“Se entendem que não devem legislar, no futuro, indignem-se menos”, diz Marcelo
O Presidente da República defende que os legisladores (Parlamento e Governo) devem discutir os limites a nomeações de familiares nos gabinetes dos políticos e tirar consequências. Se não alterarem a lei, então não se queixem.
O Presidente da República insistiu esta sexta-feira na defesa de que o Parlamento e o Governo devem debater os limites às nomeações de familiares de políticos para os gabinetes ministeriais ou parlamentares e decidir se a lei deve ser alterada nesse sentido, como ele próprio defende. Mas se não o fizerem, avisa: “No futuro, indignem-se menos”.
“É preciso decidir se se justifica haver um regime próprio para os que trabalham em gabinetes de governantes e de parlamentares”, disse Marcelo Rebelo de Sousa à RTP, tentando esclarecer o que dissera na véspera, quando defendeu que “vale a pena rever a lei” na sequência de sucessivos casos de nomeações de familiares para cargos públicos. Uma ideia idêntica à avançada pelo primeiro-ministro no debate quinzenal de quinta-feira.
No entanto, a direita mostra-se muito relutante a entrar nesse debate, ou porque se trata apenas de uma matéria de bom senso, como diz o CDS, ou de matéria legislativa da competência do Governo, como afirmou o presidente da Comissão da Transparência, o social-democrata Marques Guedes.

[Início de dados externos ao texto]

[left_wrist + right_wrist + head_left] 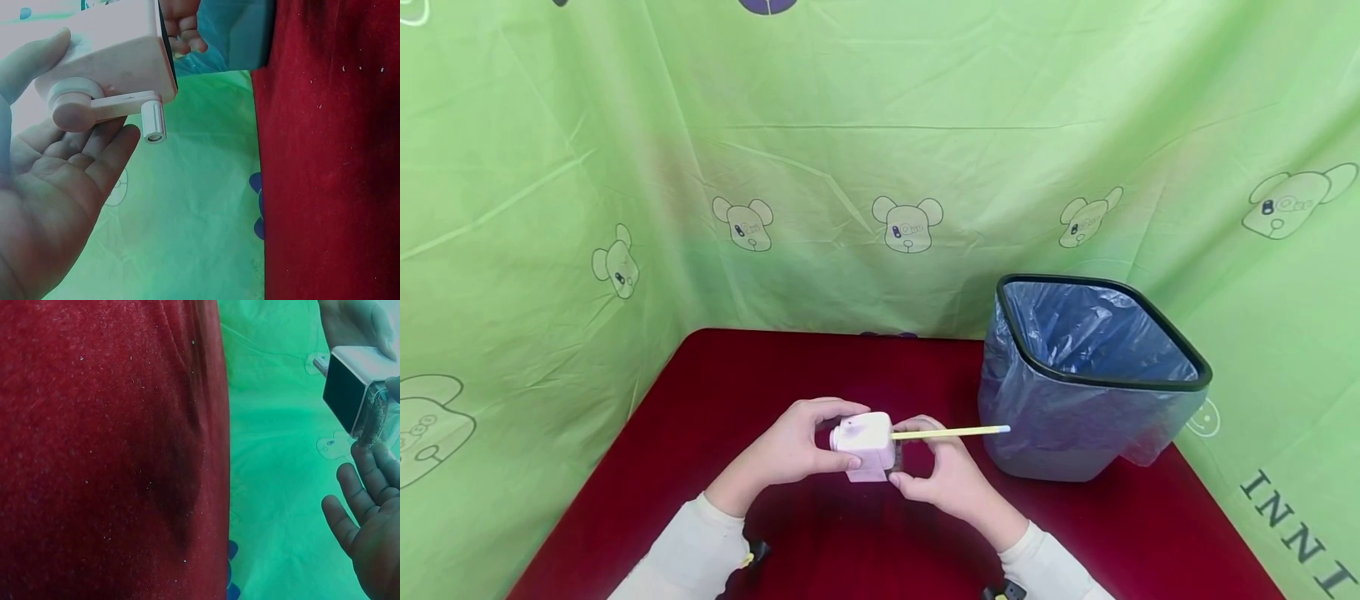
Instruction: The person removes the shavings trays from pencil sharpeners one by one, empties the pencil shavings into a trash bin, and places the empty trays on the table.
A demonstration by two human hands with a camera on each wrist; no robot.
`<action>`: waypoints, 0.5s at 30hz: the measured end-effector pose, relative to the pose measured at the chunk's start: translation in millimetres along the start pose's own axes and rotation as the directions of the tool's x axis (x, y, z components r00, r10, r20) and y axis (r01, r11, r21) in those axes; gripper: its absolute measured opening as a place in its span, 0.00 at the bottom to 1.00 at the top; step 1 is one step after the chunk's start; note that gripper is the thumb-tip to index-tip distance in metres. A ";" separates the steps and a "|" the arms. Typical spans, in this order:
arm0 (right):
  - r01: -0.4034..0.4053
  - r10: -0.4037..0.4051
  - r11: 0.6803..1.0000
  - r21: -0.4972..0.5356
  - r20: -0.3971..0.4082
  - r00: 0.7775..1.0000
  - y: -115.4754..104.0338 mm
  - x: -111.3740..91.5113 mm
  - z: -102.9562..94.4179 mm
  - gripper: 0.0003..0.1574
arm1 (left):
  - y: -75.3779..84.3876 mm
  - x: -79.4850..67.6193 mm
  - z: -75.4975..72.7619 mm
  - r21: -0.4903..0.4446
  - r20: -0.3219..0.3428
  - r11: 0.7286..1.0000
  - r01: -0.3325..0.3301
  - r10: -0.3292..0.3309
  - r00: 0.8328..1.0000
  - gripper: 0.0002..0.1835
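A pale pink crank pencil sharpener is held above the table by my left hand, thumb on one side and fingers on the other. Its crank points toward the left palm, and its dark underside faces the right wrist camera. A yellow pencil juts from the sharpener's opposite end, passing over the fingers of my right hand. Thumb and fingertips of that hand pinch the clear shavings drawer at this end. How far the drawer is out of the body I cannot tell.
A bin with a black rim and a clear plastic liner stands on the right of the dark red table. Green cloth printed with bear heads hangs behind and at both sides.
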State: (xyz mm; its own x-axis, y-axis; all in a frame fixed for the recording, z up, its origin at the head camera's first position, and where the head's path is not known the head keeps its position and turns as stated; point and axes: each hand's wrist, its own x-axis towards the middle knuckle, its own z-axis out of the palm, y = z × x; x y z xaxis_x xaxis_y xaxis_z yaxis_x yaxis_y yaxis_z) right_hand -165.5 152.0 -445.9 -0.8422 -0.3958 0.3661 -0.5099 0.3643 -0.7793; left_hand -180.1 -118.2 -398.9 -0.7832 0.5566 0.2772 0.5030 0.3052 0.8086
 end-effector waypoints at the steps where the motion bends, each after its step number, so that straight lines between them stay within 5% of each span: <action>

Marcelo Rebelo de Sousa tem outro entendimento. “É uma questão ética, mas quando se chega à conclusão que a ética não chega, é preciso a lei. Estamos a chegar à conclusão que a ética não chega, é preciso mudar a lei também no que respeita à nomeação de colaboradores também de titulares de cargos políticos”, defende.
Marcelo lembra que a nomeação de familiares era comum na I República e na ditadura, e também já aconteceu em democracia. Mas “o país mudou os seus juízos de ética social, porque o país admitia coisas há 30, 20, 10 anos, que hoje não admite”, afirmou. Agora, sublinha, “há uma indignação”. “Parece-me estranho que, havendo essa indignação sobre princípios, não tirem essa consequência. Se os legisladores entendem que não devem tirar consequências, no futuro, indignem-se menos”, avisou.

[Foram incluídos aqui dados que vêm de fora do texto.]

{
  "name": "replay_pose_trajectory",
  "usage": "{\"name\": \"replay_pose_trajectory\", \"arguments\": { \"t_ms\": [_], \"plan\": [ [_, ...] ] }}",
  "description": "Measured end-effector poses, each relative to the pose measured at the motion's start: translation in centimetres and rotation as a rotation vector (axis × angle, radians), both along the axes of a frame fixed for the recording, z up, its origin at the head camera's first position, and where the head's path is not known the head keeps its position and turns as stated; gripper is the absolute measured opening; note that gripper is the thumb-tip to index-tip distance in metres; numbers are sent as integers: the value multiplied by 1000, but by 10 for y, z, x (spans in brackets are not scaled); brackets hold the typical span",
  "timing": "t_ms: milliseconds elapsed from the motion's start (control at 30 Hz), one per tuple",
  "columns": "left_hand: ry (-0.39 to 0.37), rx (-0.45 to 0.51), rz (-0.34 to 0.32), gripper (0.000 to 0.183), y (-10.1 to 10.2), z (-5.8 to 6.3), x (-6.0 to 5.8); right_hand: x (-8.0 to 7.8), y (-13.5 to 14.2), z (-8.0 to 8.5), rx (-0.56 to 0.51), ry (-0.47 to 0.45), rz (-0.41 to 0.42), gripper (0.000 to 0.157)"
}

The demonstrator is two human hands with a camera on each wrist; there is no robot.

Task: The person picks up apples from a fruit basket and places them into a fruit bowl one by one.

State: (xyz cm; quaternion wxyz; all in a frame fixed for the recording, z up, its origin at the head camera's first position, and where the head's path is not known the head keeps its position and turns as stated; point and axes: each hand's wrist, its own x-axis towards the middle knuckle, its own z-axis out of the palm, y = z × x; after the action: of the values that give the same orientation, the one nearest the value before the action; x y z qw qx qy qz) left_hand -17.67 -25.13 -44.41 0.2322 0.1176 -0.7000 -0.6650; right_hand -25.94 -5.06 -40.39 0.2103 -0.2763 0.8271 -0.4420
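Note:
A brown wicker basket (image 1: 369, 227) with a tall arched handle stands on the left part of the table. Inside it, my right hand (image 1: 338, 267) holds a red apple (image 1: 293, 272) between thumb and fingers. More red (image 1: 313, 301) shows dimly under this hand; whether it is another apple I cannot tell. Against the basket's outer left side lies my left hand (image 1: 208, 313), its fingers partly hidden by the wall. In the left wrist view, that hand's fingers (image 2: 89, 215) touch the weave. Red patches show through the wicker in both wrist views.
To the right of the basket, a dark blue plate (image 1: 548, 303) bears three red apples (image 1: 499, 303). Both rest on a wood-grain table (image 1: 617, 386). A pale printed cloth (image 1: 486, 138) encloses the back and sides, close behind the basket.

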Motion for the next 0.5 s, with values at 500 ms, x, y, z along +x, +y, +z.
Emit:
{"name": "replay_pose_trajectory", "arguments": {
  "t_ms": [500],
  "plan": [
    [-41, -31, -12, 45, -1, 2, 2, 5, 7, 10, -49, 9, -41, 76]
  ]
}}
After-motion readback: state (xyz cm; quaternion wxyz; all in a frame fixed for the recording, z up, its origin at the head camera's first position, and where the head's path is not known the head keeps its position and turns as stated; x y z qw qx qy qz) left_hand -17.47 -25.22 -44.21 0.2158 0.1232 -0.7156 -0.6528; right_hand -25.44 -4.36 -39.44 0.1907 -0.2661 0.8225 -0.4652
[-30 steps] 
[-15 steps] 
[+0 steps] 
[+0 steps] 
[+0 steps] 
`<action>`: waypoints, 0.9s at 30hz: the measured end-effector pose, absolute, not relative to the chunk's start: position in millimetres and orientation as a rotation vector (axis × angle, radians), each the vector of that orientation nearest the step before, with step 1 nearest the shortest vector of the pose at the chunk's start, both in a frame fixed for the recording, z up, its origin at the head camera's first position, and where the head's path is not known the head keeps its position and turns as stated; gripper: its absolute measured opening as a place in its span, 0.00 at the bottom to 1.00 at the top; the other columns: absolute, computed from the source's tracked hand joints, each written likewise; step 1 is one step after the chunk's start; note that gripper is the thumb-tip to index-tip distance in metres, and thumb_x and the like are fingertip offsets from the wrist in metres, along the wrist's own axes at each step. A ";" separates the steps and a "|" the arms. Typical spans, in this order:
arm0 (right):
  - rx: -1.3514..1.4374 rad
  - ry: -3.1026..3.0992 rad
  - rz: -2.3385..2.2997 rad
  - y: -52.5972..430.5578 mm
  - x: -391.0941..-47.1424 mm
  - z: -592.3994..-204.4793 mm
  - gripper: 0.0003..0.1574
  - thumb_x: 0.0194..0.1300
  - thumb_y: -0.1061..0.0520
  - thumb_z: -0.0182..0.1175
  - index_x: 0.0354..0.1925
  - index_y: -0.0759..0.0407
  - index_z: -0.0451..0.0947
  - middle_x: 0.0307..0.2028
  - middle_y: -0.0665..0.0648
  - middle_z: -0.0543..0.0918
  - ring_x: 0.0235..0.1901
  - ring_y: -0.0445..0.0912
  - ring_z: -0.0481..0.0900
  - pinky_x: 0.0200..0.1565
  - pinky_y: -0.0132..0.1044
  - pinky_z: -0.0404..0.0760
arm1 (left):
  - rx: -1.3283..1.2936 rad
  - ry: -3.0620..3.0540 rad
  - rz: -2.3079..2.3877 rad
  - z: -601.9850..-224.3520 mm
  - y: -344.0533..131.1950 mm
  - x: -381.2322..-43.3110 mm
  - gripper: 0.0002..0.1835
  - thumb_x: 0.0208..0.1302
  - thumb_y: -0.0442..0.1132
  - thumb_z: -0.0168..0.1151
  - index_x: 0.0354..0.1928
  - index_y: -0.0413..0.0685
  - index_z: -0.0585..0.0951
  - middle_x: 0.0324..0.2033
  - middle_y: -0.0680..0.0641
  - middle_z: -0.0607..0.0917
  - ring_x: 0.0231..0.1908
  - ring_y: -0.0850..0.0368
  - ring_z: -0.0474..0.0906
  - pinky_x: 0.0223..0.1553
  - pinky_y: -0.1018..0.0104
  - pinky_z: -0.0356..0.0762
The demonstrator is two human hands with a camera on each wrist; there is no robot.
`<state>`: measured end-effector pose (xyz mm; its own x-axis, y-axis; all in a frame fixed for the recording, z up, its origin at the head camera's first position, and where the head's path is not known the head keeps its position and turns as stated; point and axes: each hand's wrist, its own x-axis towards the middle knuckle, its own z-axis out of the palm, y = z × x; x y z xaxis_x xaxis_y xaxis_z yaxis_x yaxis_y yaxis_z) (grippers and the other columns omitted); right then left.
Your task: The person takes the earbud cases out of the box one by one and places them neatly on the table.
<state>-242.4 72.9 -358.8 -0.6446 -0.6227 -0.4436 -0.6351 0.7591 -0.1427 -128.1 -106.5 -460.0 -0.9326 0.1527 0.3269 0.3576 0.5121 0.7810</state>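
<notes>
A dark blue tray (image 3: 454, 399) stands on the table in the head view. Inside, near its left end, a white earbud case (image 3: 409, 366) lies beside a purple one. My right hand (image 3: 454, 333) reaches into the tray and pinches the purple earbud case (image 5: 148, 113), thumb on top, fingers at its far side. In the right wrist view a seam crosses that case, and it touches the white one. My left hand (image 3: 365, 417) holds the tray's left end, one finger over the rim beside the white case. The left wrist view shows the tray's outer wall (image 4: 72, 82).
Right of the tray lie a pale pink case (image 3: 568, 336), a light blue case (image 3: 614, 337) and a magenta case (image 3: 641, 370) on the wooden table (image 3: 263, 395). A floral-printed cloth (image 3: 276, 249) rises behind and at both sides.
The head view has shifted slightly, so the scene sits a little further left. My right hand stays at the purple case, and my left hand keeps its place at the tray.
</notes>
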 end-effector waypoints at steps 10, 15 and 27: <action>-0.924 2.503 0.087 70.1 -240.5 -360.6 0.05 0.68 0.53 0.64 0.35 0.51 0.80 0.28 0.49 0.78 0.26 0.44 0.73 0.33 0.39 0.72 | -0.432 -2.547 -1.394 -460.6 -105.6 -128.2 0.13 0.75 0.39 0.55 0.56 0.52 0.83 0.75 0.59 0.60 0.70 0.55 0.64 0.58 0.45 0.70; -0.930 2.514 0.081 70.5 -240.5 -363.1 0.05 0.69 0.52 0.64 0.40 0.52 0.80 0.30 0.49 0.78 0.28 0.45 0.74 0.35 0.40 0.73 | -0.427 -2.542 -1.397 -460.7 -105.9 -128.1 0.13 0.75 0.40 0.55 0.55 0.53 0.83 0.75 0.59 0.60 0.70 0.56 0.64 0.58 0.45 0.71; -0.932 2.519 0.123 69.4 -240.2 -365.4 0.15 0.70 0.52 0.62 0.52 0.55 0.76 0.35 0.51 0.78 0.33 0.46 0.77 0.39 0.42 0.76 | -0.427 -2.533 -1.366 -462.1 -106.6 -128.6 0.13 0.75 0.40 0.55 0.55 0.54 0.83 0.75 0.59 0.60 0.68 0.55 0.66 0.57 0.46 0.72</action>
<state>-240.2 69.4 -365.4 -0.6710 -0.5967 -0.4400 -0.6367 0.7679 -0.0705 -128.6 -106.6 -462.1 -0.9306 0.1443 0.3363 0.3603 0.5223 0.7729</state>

O recado para o Parlamento, sobretudo para a direita, é claro: “Eu sei que é difícil estar a pedir aos legisladores, sobretudo no fim de uma legislatura, que ponderem matérias destas consideradas sensíveis. Mas o que não é possível é indignarem-se com situações que existem, mas não se indignarem ao ponto de ponderarem definir regras e acolher princípios sobre essas situações. Elas vão continuar a repetir-se”.
Na quinta-feira, o Presidente da República já tinha aconselhado a rever o Código do Procedimento Administrativo, em particular o artigo 69º, que estabelece que um titular de um órgão ou agente da Administração Pública não pode intervir em acto em que tenha interesse um parente ou afim na linha recta ou até ao 2º grau na linha colateral (irmão ou cunhado). Trata-se de uma restrição absoluta no que diz respeito a pais, avós, filhos, cônjuges, uniões de facto e irmãos, e há limitações mais ténues relativas a tios e sobrinhos.
“Aquilo que pode ser discutido é se esses limites que existem para a administração pública em geral não deviam funcionar também para os colaboradores de titulares de cargos políticos, supondo que não são já aplicáveis por analogia”, afirmou agora o antigo professor de Direito.
Esta é uma questão. As outras duas questões que o Presidente gostava de ver discutidas é se essas restrições se devem alargar a outros membros da família, como primos – que foi o caso que levou a duas demissões no Governo – e se deve haver algum controlo quando se trata, não da nomeação de familiares próprios, mas de parentes de outros responsáveis políticos. “Em França, desde 2017 há limites: tem de haver um controlo e uma limitação no caso de não serem familiares daquele que nomeia, mas de outros que partilham cargos de Governo, que devem ser comunicados a uma Alta Autoridade para a Transparência”, exemplificou.
Embora não esteja de momento preocupado com o dano reputacional do Governo a nível internacional, o Presidente sublinhou que “há uma tendência na Europa para ir estabelecendo limites” a este tipo de situações, precisamente porque há uma mudança do sentimento dominante nas sociedades. “Muda a cultura cívica, mudam-se as leis”, conclui.